The "don't talk to George" thing was mentioned by numerous free-lancers who had clocked time at ILM. It does make sense, since ILM is constantly stocking and restocking his staff with lifelong fanboys. He'd be mobbed like Lindsay Lohan.
Hey, man, you couldn't make me talk to him! :)
I remember on the Clones disc during the "widowmaker shot" part, where he's introduced to the animator who's doing the Yoda swordfight. I think it would be daunting to contemplate just how many different ways he's in charge:
1) He's directing the movie
2) He's producing the movie
3) He wrote the movie
4) He invented the property ("Star Wars")

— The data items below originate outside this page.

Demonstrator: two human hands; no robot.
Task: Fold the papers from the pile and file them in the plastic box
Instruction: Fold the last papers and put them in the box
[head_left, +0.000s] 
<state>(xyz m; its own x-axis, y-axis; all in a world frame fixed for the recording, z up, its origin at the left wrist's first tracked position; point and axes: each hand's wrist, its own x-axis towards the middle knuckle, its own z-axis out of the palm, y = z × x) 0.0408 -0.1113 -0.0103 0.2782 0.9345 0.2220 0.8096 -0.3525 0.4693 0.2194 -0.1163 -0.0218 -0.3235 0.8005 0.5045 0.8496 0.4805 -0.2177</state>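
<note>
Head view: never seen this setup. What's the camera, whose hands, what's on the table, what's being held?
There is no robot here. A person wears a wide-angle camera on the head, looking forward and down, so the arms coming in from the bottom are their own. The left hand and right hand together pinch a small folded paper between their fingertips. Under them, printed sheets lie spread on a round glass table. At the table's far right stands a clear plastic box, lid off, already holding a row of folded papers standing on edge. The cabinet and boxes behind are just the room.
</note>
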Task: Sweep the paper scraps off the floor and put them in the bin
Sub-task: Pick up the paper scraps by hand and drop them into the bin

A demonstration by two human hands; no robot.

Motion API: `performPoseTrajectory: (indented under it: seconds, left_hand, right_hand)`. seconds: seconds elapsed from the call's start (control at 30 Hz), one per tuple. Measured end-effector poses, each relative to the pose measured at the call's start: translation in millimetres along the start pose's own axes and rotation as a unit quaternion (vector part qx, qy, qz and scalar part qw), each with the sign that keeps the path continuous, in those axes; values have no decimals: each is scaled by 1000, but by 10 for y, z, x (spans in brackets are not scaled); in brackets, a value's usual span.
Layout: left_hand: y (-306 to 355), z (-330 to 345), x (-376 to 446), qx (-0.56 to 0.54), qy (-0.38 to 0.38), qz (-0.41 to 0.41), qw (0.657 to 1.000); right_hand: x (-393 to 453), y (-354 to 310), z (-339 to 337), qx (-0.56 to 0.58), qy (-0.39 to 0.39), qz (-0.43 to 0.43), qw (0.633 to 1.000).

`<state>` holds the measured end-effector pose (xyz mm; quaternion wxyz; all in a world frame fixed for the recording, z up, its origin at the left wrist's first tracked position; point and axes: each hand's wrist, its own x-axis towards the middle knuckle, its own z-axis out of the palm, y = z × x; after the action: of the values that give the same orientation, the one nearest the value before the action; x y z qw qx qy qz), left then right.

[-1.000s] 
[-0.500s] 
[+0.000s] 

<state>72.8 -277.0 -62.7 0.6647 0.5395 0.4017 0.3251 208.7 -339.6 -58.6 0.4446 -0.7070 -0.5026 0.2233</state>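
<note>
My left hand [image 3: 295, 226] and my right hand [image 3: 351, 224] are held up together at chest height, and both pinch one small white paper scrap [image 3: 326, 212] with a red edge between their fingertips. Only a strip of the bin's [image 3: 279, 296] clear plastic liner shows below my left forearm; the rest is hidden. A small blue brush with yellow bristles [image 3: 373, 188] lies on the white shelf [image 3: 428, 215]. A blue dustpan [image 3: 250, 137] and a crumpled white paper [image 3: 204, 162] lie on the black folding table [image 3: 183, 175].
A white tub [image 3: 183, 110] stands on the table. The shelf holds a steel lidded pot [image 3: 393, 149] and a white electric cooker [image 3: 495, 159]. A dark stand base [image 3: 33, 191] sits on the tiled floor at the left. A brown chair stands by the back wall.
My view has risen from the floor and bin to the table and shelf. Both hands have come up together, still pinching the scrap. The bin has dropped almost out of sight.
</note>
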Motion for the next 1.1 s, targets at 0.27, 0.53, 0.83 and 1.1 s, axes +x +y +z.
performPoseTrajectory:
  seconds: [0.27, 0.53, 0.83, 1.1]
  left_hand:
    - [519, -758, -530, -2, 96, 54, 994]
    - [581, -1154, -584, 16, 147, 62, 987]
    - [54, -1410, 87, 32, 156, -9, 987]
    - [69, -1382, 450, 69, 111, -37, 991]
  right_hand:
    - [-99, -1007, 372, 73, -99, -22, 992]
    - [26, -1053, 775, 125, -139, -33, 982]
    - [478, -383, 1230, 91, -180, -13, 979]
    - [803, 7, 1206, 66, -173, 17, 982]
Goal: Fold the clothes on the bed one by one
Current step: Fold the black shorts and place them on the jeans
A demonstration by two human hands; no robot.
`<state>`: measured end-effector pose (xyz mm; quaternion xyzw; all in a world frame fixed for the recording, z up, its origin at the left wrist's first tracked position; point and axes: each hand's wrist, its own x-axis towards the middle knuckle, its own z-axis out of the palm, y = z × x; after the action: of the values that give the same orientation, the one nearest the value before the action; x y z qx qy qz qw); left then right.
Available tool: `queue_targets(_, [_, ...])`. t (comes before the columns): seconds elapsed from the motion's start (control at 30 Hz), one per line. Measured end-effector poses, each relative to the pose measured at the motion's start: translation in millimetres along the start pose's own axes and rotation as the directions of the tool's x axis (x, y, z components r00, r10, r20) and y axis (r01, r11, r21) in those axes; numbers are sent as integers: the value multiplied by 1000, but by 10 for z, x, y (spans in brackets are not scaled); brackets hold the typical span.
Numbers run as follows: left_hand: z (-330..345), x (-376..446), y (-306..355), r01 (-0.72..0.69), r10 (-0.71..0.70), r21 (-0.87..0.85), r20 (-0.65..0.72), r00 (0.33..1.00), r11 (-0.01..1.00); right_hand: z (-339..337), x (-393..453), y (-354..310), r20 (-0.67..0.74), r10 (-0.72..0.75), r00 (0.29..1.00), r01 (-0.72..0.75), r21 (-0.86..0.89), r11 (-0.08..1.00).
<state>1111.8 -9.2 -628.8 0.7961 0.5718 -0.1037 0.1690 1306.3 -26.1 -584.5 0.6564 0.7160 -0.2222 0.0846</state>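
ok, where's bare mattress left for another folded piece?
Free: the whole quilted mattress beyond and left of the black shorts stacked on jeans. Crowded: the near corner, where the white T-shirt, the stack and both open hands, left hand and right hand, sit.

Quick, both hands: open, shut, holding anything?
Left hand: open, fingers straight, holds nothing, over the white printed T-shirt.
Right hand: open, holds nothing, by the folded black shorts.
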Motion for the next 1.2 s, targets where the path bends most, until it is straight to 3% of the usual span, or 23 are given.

5) He owns the property ("Star Wars")
6) He owns the production company
7) He invented ILM
8) He owns ILM
Compare this to, say, "Star Trek II: The Wrath of Khan" as viewed from the ILM standpoint:
1) Director: Nick Meyer
2) Producer: Harve Bennett
2) Writer: Nick Meyer (but no screen credit; bad contract)
4) Trek inventor: Gene Roddenberry (old; out of loop)
5) Owner: Paramount
6) Production company: some Paramount subdivision (guys in Armani suits; no socks)
7) Effects house invented by: George Lucas
8) etc.
Versus, say, "Revenge of the Sith" where Lucas is in every single category above. Weird; probably completely unique. Even Spielberg has to go to Lucas for all his effects.
And most importantly, he PAID for the movie. He's the ultimate dictator.
I've heard movie sets referred to as the last remaining dictatorial places in the West. And that's just dealing with a regular old director (on a day when no money people are there, of course).